RECORD SET: Begin

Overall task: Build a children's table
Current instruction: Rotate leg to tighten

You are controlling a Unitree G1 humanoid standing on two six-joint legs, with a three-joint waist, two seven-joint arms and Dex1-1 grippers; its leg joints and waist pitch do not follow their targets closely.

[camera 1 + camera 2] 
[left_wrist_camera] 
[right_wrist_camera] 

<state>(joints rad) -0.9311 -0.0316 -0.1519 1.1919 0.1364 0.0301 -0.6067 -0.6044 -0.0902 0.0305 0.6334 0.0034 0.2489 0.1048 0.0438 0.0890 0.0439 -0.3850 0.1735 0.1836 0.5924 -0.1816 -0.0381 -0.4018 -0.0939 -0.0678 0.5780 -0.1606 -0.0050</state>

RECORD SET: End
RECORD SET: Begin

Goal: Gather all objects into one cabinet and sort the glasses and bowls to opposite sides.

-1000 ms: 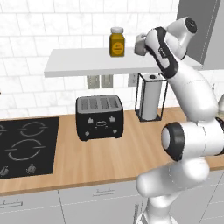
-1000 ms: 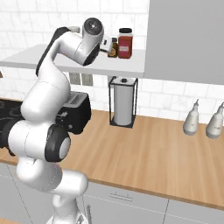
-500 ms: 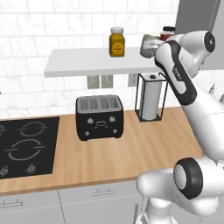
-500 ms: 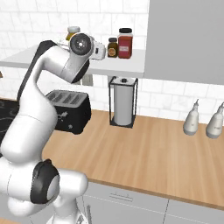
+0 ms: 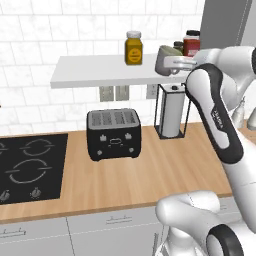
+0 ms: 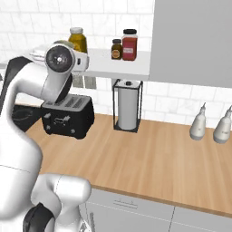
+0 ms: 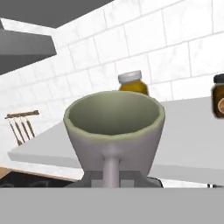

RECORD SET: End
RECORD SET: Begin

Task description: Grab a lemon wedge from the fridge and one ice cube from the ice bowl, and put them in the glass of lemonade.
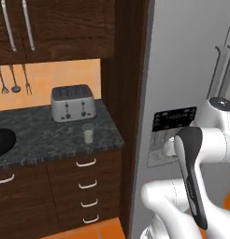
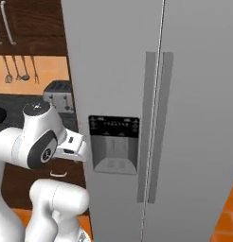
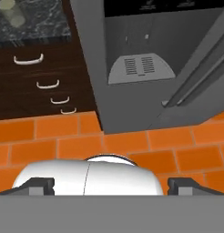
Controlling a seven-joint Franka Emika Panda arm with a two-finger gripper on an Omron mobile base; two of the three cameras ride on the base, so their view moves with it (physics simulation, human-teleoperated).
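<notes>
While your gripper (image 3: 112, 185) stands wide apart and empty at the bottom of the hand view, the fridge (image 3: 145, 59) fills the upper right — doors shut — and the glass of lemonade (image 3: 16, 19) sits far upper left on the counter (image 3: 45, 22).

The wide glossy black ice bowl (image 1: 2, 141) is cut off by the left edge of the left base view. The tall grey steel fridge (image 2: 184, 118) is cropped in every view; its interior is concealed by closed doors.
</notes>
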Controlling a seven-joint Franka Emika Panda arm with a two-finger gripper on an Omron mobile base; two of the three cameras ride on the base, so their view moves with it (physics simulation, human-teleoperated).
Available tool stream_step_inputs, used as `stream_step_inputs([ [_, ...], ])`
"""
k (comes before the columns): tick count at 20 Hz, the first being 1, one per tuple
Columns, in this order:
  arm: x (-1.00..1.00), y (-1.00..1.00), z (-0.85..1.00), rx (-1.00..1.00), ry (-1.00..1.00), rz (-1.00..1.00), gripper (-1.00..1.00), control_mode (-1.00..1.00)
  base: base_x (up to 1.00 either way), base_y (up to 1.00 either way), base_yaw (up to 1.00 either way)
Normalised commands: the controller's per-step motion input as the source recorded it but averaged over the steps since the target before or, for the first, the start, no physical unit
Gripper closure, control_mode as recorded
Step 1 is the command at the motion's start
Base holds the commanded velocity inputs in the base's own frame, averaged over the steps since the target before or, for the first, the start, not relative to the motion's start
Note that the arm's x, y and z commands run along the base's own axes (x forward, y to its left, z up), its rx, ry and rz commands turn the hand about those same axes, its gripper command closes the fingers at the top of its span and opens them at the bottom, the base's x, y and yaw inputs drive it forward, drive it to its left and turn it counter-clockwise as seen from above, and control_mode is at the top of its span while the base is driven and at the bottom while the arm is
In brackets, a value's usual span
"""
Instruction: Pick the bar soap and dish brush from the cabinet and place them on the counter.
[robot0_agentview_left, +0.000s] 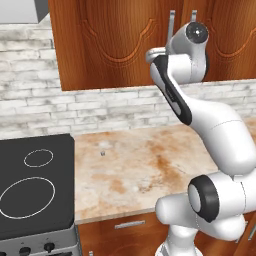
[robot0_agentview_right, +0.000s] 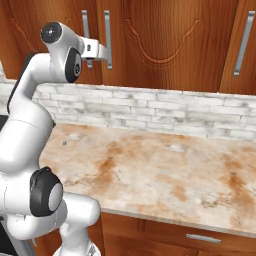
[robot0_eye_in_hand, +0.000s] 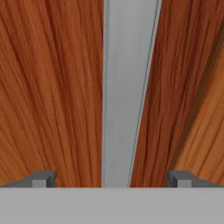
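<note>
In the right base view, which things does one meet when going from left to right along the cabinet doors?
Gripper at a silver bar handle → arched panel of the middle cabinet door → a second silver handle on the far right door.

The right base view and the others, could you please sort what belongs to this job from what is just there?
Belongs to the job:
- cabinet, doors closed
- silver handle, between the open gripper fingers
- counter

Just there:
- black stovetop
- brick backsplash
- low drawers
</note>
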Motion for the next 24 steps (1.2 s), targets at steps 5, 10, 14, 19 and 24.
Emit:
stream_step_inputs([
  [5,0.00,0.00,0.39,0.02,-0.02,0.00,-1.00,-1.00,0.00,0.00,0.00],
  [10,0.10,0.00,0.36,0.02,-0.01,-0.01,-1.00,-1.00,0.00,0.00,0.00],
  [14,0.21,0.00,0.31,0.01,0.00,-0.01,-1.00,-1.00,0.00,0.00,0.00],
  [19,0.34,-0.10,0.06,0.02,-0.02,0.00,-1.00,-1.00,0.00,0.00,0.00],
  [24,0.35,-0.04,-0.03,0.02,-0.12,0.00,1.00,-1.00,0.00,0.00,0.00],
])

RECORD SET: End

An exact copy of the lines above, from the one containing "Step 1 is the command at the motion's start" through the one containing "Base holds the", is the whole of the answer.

Step 1 is the command at the motion's start
Base holds the commanded velocity inputs in the base's own frame, averaged over the steps since the target before or, for the first, the start, not relative to the motion's start

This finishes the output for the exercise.